Going through the entries below, tally the lines that hold the word "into" and state the result alone.

───── Provided entries ─────

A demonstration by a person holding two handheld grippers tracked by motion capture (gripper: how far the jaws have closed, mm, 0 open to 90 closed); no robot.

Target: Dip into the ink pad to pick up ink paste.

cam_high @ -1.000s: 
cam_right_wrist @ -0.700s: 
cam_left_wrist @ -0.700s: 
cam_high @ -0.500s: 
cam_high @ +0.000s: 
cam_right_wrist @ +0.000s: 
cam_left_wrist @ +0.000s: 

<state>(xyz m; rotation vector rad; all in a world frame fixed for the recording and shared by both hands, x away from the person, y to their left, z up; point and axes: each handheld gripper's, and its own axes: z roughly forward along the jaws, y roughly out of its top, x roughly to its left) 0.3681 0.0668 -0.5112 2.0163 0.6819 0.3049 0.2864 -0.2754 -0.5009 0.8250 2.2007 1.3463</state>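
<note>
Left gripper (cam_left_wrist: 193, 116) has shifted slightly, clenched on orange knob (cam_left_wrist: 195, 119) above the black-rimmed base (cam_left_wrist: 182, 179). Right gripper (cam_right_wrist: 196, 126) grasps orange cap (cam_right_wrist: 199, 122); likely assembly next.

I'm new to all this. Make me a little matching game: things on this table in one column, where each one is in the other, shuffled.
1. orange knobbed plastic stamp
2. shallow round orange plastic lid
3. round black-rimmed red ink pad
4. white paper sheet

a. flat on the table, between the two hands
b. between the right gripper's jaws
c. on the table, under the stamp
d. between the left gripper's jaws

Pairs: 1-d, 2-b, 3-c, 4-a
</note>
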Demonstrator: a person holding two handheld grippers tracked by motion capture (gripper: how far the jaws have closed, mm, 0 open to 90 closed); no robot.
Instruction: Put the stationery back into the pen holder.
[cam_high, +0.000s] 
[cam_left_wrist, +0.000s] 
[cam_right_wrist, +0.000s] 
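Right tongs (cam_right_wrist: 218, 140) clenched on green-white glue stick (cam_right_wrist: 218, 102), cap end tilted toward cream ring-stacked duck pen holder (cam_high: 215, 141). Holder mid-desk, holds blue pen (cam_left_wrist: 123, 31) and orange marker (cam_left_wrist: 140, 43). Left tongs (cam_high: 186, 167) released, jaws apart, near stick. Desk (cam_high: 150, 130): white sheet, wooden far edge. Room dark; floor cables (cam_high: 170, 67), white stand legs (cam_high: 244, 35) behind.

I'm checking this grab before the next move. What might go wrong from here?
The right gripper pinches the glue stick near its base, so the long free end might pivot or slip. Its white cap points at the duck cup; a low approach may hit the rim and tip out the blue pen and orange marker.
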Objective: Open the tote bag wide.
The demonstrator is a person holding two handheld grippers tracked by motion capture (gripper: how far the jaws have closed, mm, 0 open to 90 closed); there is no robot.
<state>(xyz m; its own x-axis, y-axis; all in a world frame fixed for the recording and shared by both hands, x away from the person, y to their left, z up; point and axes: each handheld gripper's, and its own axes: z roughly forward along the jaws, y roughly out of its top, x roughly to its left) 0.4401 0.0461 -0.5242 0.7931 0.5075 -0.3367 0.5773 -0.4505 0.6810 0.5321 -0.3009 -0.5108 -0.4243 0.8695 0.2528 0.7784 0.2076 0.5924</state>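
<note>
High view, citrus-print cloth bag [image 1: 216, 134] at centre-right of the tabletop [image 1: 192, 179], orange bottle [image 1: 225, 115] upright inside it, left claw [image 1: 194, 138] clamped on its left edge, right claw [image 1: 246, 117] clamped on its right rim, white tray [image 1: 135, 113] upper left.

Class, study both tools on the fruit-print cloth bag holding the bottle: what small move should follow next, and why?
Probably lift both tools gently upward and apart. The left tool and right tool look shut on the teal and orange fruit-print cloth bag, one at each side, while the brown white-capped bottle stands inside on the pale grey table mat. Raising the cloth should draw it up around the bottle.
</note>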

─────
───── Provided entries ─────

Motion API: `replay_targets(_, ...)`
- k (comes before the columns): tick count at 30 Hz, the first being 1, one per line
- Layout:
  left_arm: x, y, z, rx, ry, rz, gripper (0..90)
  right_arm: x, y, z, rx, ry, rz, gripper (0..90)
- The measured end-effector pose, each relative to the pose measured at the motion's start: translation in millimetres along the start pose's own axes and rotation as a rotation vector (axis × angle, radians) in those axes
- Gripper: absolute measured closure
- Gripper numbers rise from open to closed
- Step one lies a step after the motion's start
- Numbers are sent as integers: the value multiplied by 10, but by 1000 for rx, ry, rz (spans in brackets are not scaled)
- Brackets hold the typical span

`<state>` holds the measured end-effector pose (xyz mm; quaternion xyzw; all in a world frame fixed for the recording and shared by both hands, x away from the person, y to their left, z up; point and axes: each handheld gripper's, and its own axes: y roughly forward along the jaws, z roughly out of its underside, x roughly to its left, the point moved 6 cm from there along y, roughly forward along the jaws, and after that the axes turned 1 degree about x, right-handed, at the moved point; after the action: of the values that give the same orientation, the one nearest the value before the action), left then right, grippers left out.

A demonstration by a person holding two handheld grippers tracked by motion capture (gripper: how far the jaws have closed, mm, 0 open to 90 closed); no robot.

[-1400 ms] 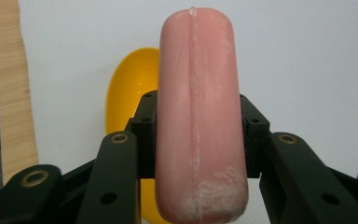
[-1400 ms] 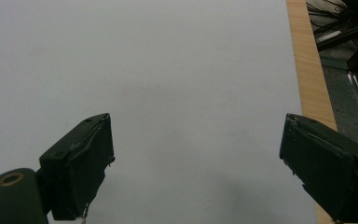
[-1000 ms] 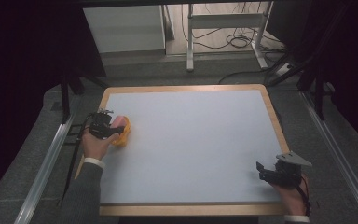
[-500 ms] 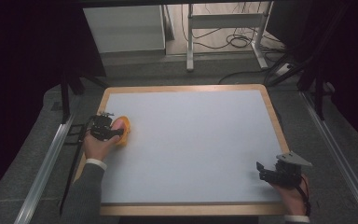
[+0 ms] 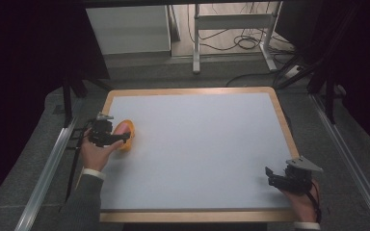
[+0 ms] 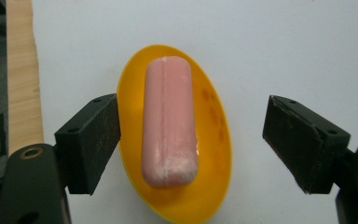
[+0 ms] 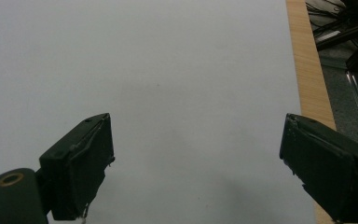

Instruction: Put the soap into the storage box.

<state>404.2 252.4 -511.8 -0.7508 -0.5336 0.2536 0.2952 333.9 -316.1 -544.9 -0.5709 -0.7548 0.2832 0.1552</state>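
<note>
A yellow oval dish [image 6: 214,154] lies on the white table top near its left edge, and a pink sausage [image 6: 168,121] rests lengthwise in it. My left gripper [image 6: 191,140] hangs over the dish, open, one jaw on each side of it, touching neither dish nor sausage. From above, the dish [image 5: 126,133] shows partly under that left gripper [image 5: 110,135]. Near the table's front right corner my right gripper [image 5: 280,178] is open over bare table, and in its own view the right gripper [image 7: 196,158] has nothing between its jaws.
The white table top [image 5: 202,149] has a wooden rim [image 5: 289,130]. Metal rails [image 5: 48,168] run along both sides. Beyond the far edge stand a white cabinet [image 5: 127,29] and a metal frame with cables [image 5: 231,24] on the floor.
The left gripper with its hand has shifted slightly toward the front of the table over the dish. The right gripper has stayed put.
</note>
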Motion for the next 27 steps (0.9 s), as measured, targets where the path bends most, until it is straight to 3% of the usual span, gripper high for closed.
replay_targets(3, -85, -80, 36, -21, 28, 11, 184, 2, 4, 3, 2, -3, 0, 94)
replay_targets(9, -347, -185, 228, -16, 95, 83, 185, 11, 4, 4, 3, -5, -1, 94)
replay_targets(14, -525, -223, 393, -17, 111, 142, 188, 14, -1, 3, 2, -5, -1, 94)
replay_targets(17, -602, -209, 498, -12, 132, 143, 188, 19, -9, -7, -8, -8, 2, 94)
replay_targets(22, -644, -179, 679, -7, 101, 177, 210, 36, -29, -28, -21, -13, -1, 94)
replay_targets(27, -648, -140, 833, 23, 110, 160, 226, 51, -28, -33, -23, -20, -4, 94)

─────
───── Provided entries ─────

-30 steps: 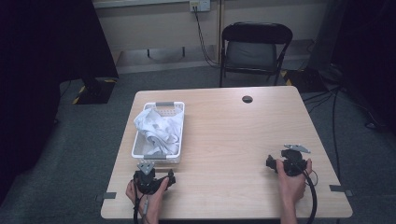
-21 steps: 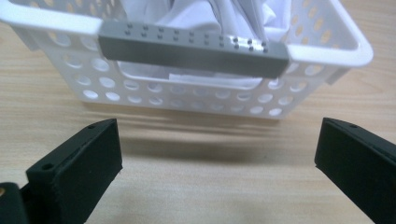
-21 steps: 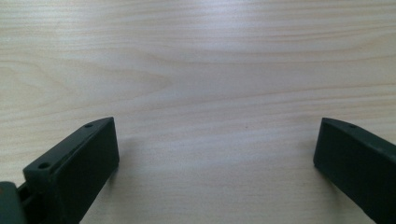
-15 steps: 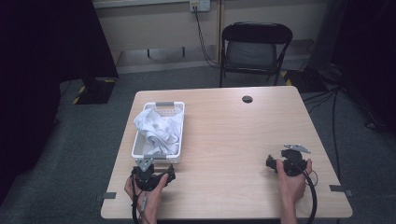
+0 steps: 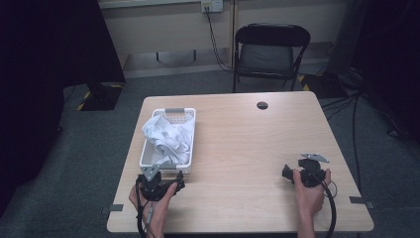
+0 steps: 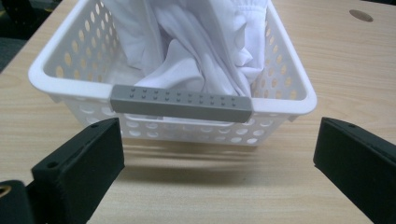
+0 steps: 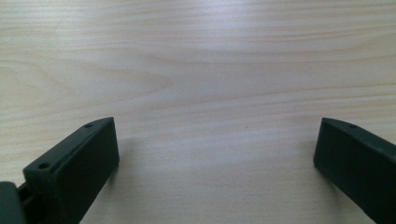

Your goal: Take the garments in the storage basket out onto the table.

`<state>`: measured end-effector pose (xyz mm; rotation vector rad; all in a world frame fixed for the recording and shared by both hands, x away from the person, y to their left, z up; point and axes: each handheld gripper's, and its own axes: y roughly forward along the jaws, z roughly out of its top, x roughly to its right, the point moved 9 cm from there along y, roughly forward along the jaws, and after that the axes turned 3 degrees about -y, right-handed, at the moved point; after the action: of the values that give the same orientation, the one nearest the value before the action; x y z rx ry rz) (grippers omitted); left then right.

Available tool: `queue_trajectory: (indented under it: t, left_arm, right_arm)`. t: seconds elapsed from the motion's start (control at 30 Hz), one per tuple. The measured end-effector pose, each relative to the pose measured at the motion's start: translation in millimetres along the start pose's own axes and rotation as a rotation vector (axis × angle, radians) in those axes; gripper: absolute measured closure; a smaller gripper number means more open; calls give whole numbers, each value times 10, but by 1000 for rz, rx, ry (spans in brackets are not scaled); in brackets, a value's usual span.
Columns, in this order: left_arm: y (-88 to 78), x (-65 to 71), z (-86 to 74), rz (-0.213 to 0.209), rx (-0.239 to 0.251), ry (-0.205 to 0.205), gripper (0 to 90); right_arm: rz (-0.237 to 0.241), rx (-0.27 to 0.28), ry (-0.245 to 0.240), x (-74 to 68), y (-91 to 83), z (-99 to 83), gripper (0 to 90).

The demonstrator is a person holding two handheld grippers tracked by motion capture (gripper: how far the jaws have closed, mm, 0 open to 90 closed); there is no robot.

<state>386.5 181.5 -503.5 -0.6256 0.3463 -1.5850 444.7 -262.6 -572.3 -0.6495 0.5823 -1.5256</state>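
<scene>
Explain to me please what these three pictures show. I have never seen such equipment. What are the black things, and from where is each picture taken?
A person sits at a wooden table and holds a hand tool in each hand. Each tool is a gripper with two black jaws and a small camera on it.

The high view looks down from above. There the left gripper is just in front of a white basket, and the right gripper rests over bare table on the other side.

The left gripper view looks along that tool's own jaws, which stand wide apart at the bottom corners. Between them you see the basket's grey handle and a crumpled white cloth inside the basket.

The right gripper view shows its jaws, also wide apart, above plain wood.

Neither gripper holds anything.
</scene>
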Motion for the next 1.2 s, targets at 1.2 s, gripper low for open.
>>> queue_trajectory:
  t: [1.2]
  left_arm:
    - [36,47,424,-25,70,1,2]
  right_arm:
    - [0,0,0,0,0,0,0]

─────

Response to this exercise. 3